The most important function our scraper needed to have was the ability to access and navigate web pages. We identified Selenium, a Python package that automates web actions, as the best module to use in developing our scraper thanks to its ease of use and robust documentation. Selenium was chosen over other modules for its focus on automation capabilities; other modules, like BeautifulSoup and Scrapy, are more focused on data extraction, and we needed to quickly log into, navigate, and engage with the GOBI website. Selenium, which interacts with web browsers like a human would, relies on webpages’ internal HTML structure (CSS, Xpath) to navigate pages and engage with interactive elements (links, search boxes, radio buttons).

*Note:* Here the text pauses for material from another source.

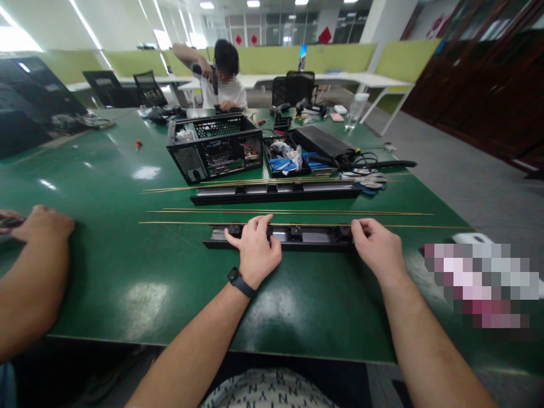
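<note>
A long black channel-shaped rail (314, 246) with several black blocks along it lies before me. My left hand (257, 249), a dark watch on its wrist, rests across the rail's left half with fingers spread, covering part of it. At the rail's right end, my right hand (378, 246) pinches a thin gold-coloured rod (182, 222). This rod runs along the rail's far side and past both its ends. Exactly how the fingertips meet the rod is hard to see. More thin gold rods (204, 211) lie just beyond.
Farther back are a second black rail (276, 195), an open computer case (187, 161) and a tray of gloves (284, 158). Another person's hands (42, 224) are at the left. A person (225, 90) holds a dark tool across the green table (106, 255). A clear bottle (356, 110) stands back right.
</note>
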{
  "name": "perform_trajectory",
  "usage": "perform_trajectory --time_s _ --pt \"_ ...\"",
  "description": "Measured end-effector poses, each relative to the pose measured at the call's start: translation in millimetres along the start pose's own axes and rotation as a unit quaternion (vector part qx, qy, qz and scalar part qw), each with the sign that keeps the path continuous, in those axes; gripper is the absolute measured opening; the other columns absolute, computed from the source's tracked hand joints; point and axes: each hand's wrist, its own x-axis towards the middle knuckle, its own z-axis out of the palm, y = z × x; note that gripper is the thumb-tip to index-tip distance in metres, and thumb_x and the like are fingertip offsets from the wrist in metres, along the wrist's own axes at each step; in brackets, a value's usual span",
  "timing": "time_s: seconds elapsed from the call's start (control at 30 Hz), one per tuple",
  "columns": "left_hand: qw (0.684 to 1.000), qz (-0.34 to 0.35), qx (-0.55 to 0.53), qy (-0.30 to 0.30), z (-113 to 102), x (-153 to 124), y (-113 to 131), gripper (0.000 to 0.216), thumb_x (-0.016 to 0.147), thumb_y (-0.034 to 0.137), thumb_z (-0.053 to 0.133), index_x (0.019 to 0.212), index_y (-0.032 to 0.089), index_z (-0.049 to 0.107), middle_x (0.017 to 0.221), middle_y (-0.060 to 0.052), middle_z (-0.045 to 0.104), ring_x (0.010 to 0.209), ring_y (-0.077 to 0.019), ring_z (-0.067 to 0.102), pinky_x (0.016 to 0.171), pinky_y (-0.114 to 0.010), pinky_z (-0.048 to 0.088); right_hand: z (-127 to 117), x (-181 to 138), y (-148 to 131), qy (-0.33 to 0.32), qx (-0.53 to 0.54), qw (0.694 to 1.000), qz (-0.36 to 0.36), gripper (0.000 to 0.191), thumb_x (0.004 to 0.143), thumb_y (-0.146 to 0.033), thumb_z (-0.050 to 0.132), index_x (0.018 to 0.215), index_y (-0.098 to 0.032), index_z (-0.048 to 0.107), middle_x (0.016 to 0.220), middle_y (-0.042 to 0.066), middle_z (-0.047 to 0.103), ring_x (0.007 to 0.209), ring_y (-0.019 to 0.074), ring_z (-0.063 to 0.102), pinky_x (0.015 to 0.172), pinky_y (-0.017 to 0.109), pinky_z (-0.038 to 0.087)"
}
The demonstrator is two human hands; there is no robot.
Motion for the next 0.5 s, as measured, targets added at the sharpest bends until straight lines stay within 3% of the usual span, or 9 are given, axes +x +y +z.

We also installed ChromeDriver, a tool that allowed us to automate Chrome rather than Selenium’s default browser, Firefox. While this choice was made because we prefer to work with Google Chrome at NC State, the scraper would be equally operable in other browsers. The following code demonstrates how the script establishes a web browser window, navigates to GOBI’s homepage, and locates the input boxes to which it needs to send username and password information.

#establish webdriver (ex: ChromeDriver)
browser = webdriver.Chrome(r'PATH-TO-WEBDRIVER')
#tell browser to fetch website
browser.get('http://www.gobi3.com')
#find username field, send username
userElem = browser.find_element_by_id('guser')
userElem.send_keys('USERNAME')
#find password field, send password
passwordElem = browser.find_element_by_id('gpword')
passwordElem.send_keys(‘PASSWORD’)
passwordElem.submit()

After generating its own instance of a browser window, the scraper logs into GOBI and begins searching for paired titles and authors. This information is supplied from our monthly reports of in-demand items. To pair titles and authors, we drew title and author information from the report into two lists and created a dictionary from these lists.

#create lists for title, author, and year from original file
titlelist = []
authorlist = []
datelist = []

#read in original file of report output
wb = pd.read_excel(r'PATH-TO-REPORT.xlsx')

#append column values from original file to lists
titlelist = wb['title'].values
authorlist = wb['author'].values
datelist = wb['year'].values

#create dictionary to match titles with authors
zipObj = zip(titlelist, authorlist)
titlesandauthors = dict(zipObj)

To find the most accurate results, our scraper searches via GOBI’s Standard search page. The script works by looping through the dictionary of paired titles and authors and completing the following actions for each item in the dictionary. A try and except clause is used to account for items that did not include author information in the original report.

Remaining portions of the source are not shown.